What is the Impact of Marital Debt?

By Amy A. Edwards

I recently had a client ask what it means, exactly, to have marital debt. That’s a fair question. In North Carolina, the legal process of dividing marital assets and marital debts is called equitable distribution. Spouses or former spouses have a marital estate, and each usually gets half of the marital estate.  Think of the marital estate like a pie. Marital assets and marital debts make up the pie, which is sliced and cut in half.

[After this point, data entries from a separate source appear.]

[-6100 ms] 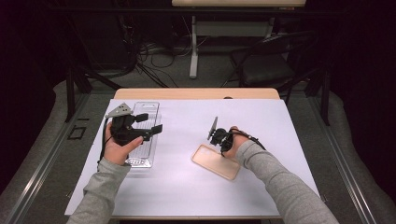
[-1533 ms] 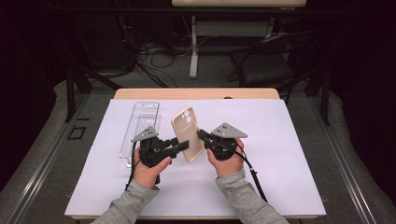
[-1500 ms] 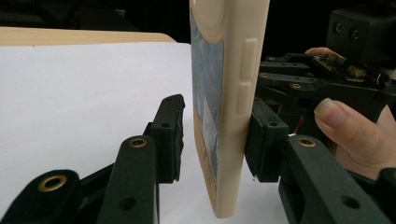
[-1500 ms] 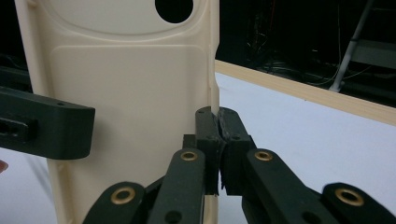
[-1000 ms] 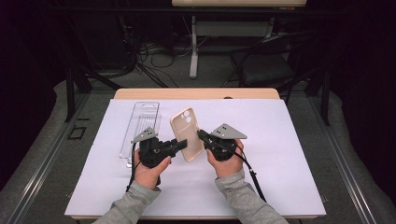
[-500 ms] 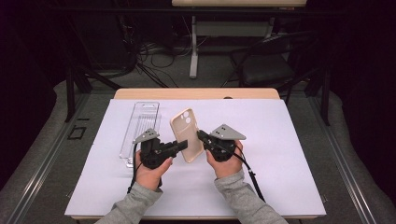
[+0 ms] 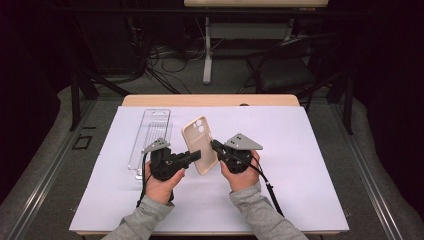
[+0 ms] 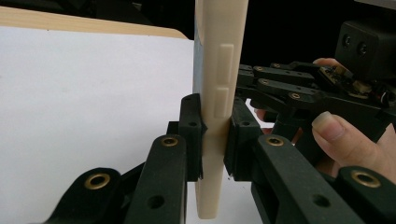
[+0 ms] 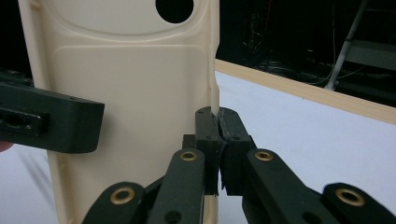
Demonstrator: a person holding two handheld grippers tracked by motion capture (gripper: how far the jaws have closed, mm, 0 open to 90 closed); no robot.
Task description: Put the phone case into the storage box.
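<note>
Clear tray point(image 7: 148, 137) lies at the left of the sheet point(image 7: 300, 165); next the left gripper point(image 7: 196, 154), its jaws having just closed onto the case point(image 7: 199, 145), pads point(image 8: 192, 135) pinching its edge; the case is held up above the sheet between both hands; right gripper point(image 7: 215, 146) pinches the opposite edge, jaws pressed tight on the thin rim. Risk: soft rim could slip or buckle if either hand twists or pulls apart. Long axis near upright, camera hole uppermost, tilted slightly left at the top.
</note>
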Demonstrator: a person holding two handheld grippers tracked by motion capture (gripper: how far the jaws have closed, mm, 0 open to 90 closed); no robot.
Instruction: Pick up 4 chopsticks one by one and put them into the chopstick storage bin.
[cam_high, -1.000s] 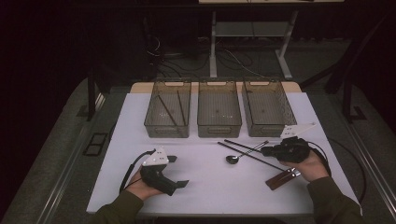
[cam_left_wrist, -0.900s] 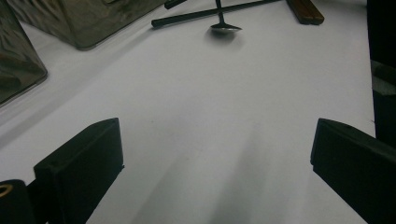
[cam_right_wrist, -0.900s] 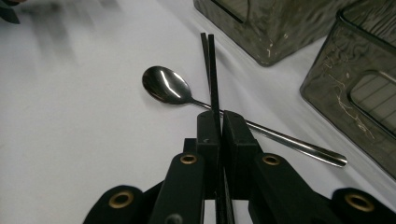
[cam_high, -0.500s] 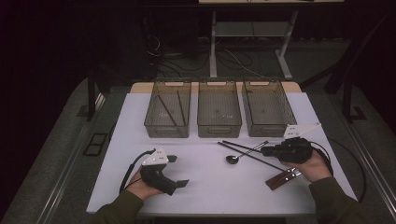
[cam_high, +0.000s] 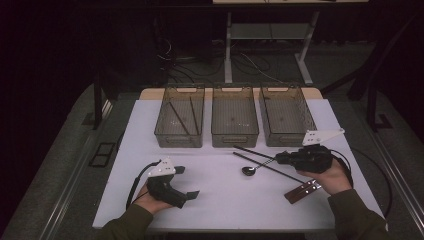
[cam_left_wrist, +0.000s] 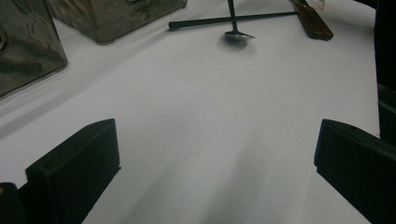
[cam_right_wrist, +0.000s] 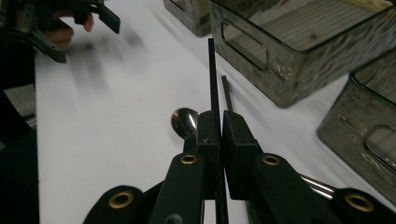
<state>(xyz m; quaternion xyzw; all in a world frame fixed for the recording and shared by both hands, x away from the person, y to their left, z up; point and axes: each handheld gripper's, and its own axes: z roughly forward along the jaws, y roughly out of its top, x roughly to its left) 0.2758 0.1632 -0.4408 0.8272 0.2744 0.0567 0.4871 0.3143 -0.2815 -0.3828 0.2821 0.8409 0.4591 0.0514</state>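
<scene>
**Right gripper pinches a black chopstick in front of three bins**

Three clear plastic bins stand in a row at the far side of the white table (cam_high: 220, 200): the left bin (cam_high: 179, 131) holds two dark chopsticks, while the middle bin (cam_high: 234, 131) and the right bin (cam_high: 286, 131) look bare. Just in front of the middle bin lie two black chopsticks, a metal spoon (cam_high: 250, 170) and a brown flat piece (cam_high: 302, 191).

The high view shows both hands. The right gripper view adds the grip itself: the right gripper (cam_right_wrist: 220, 126) has its jaws pressed together on one thin, straight black chopstick (cam_right_wrist: 212, 70), which runs out ahead between the pads; the second chopstick (cam_right_wrist: 227, 95) lies just beside it, the spoon's bowl left of the jaws. The left gripper (cam_left_wrist: 217, 163), spread wide with nothing between its jaws, rests on the table well in front of the left bin.
</scene>
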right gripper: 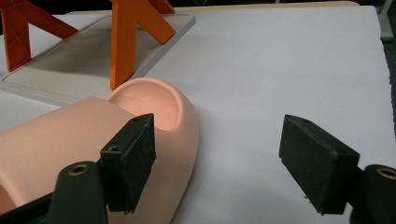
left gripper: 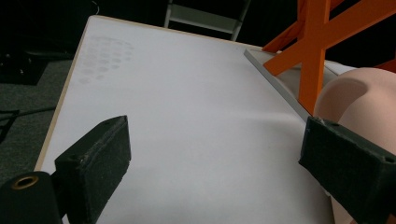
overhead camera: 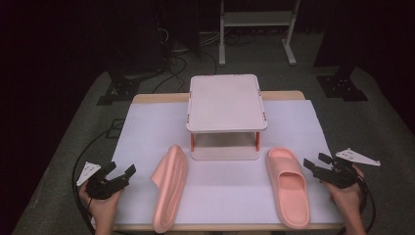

With several exceptions, marital assets are assets acquired by either spouse during the time the parties are married and living together. Marital assets are the starting point of the marital estate pie but if there are no marital assets, then only the marital debt is divided between the parties. Separate property includes things like inherited property or property acquired before marriage. It is not added to the pie, so it isn’t be sliced up and divided between the parties. After the marital assets are divided, the debts are taken into account and either divided or not divided, depending on whether the debts are marital.

To be a marital debt, the debt must be generated during the marriage, and exist at the date of separation. The debt must be for the “joint benefit” of the marriage in order to be marital. Usually, a joint benefit is something that benefits both parties, even if the benefit is indirect, such as using a credit card for groceries, gas in the car, something for the children, etc.  If a debt is a separate debt, it does not have any impact on the pie that is the marital estate. The person with separate debt is stuck with responsibility for paying it. On the other hand, marital debt is “credited” to the share of the marital estate that the person paying the debt will receive. The marital estate is thereby adjusted to account for the payment of marital debts.

Example A (no marital debts)
Marital Assets: $100,000 (house equity, cars, etc.) ÷ 2 = $50,000 each
Husband gets $50,000
Wife gets $50,000

Example B ($10,000 in marital debt)
Marital Assets: $100,000 (house equity, cars, etc.) ÷ 2 = $50,000 each
Husband gets $50,000
Wife gets $50,000

But Wife pays $10,000 in marital debt, so she really only got $40,000.  Husband would owe Wife $5,000 in assets or money so that each spouse gets $45,000 (50% of the adjusted marital estate).  But if Wife paid $10,000 in separate debt (i.e., non-marital debt), she would not get any credit for paying it and each spouse would still get $50,000 in value for his or her share of the marital estate.